For loans of $150,000 or less, the bill provides for a simplified loan forgiveness process. Specifically, borrowers will need to complete a one-page form with a certification of the number of employees retained because of the loan, the estimated amounts spent on payroll costs and the total loan amount.
 
The bill also repeals the requirement that PPP borrowers deduct the amount of any EIDL advance from their PPP forgiveness amount. 

Businesses that received the first and second PPP loans and receive loan forgiveness do not have to include the forgiven amount in taxable income. In response to questions regarding the deductibility of expenses funded with forgiven loan proceeds, the IRS released a notice stating that no tax deductions would be allowed. Thus, creating a tax liability that struggling businesses were unable to afford. 
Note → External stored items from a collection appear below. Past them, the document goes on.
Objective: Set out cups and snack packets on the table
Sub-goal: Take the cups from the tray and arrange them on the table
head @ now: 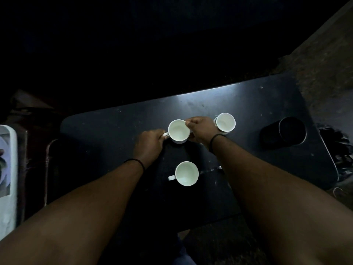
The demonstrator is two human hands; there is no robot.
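Observation:
Three white cups stand on a dark table (pixel 248 104). The middle cup (pixel 178 131) is held from both sides: my left hand (pixel 150 145) pinches its handle on the left, and my right hand (pixel 200 131) grips its right rim and wall. A second cup (pixel 225 122) stands just right of my right hand, partly hidden by it. The third cup (pixel 186 173) stands nearer to me between my forearms, with its handle pointing left. All three cups look empty. No snack packets are in view.
A black cylindrical container (pixel 286 133) stands near the table's right end. A white object with a printed picture (pixel 7 169) lies past the table's left end. The room beyond the far edge is dark. Brown floor shows at the right.

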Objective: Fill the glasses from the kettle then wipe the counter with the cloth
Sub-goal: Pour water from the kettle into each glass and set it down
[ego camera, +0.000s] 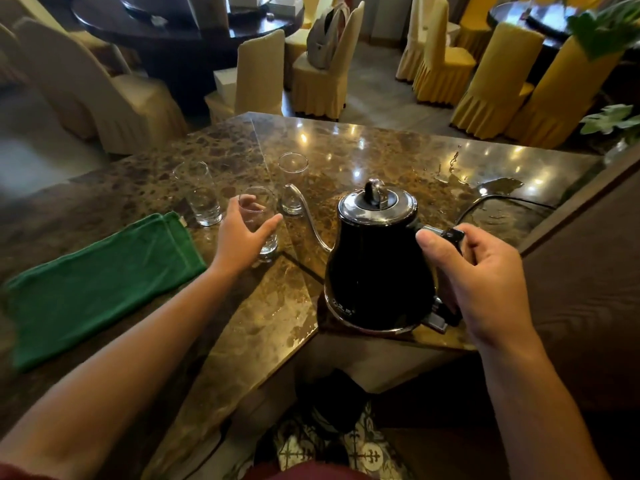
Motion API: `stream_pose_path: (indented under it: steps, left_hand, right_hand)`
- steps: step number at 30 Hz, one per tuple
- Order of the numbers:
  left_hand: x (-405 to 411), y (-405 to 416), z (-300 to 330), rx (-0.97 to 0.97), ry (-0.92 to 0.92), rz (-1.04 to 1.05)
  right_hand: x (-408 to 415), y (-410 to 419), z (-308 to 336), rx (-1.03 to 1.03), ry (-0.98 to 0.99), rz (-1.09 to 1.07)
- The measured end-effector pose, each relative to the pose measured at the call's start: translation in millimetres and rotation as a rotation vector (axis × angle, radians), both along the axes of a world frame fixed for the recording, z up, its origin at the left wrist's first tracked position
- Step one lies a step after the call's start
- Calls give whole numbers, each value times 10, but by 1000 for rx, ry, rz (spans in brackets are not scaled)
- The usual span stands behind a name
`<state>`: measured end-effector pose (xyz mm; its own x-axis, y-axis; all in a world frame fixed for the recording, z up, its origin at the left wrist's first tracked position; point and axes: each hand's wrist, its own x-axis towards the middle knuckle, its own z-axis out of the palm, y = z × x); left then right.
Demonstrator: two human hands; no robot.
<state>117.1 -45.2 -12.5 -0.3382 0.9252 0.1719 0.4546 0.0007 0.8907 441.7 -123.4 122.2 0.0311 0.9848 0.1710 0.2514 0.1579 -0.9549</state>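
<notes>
A black gooseneck kettle (377, 265) stands near the marble counter's (363, 157) front edge, its thin spout curving up to the left. My right hand (481, 271) grips its handle. Three clear glasses stand to the left. My left hand (240, 239) curls round the nearest glass (261, 221), thumb on its right side. A second glass (201, 194) stands at far left, and a third glass (292, 183) behind the spout tip. A folded green cloth (93, 285) lies flat on the counter at left, untouched.
A black power cord (491, 200) runs from behind the kettle to the right. Spilled water (460, 174) shines on the counter behind the kettle. Covered chairs (322, 71) and dark round tables stand beyond. A wooden panel (588, 271) rises at right.
</notes>
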Motion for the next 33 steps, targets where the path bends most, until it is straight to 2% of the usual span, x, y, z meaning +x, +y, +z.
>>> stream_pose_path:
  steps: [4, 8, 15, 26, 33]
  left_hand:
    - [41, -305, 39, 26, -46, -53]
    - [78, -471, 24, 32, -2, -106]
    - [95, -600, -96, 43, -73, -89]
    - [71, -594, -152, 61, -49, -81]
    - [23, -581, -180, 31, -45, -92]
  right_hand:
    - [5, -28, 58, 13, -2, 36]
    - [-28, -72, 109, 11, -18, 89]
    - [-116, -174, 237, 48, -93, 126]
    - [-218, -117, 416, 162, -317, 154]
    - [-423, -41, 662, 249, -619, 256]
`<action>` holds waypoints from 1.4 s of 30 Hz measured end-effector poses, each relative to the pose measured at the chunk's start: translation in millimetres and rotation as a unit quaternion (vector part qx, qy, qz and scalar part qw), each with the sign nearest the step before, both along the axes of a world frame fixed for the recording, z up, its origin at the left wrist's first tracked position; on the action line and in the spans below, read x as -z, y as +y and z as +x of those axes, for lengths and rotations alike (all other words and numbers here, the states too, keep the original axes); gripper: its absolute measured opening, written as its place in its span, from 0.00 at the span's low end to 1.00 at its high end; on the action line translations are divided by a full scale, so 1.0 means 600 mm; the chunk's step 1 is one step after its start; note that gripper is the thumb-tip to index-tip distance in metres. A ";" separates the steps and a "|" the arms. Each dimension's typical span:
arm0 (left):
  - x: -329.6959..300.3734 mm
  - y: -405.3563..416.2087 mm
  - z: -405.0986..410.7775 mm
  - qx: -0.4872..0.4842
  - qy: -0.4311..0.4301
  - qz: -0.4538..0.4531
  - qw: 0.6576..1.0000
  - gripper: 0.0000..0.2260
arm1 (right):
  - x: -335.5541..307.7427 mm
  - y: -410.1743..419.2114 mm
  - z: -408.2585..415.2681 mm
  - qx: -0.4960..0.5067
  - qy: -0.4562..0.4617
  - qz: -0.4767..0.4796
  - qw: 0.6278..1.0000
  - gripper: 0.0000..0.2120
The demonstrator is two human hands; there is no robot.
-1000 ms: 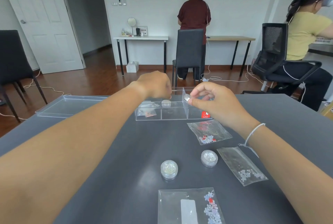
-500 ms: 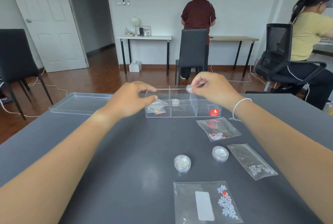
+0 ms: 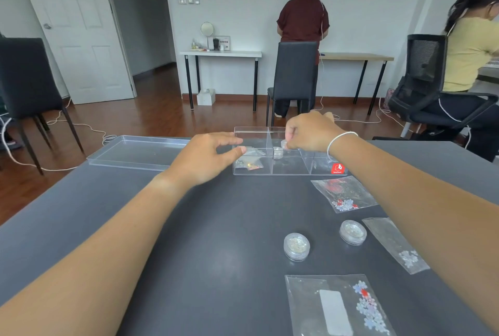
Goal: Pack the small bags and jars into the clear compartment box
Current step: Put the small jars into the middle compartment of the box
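The clear compartment box stands at the far middle of the grey table. My right hand is lowered into its middle compartment, pinching a small jar just above another jar that lies inside. A small bag lies in the left compartment. My left hand rests at the box's left end with fingers loosely apart, thumb against the wall. Two more jars and three bags lie on the table nearer me.
The box's clear lid lies to the left near the table's far edge. Beyond the table are a black chair, an office chair, side tables and two people.
My right hand has lowered the jar from above the divider down into the middle compartment. My left hand has shifted to the box's left end. The view moved slightly.
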State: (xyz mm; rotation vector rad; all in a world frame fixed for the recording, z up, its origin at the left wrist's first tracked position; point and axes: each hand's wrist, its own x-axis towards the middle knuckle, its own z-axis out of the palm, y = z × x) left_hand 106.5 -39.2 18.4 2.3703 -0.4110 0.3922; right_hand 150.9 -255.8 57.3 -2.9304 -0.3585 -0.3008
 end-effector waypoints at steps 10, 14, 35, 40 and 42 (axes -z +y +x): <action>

In the bill, Congress clarified that its original intent was to allow a tax deduction for expenses funded with the PPP loan.  Thus, expenses paid with both first and second round PPP loans are fully deductible for federal tax purposes. California enacted AB 1577 which specifically requires taxpayers to reduce their deductions for expenses paid for using PPP funds that were forgiven.
 
RINA’s professionals will continue to watch as the IRS and other agencies release regulations and procedures based on the just-passed legislation. We invite you to contact RINACARESTeam@rina.com for further information and assistance.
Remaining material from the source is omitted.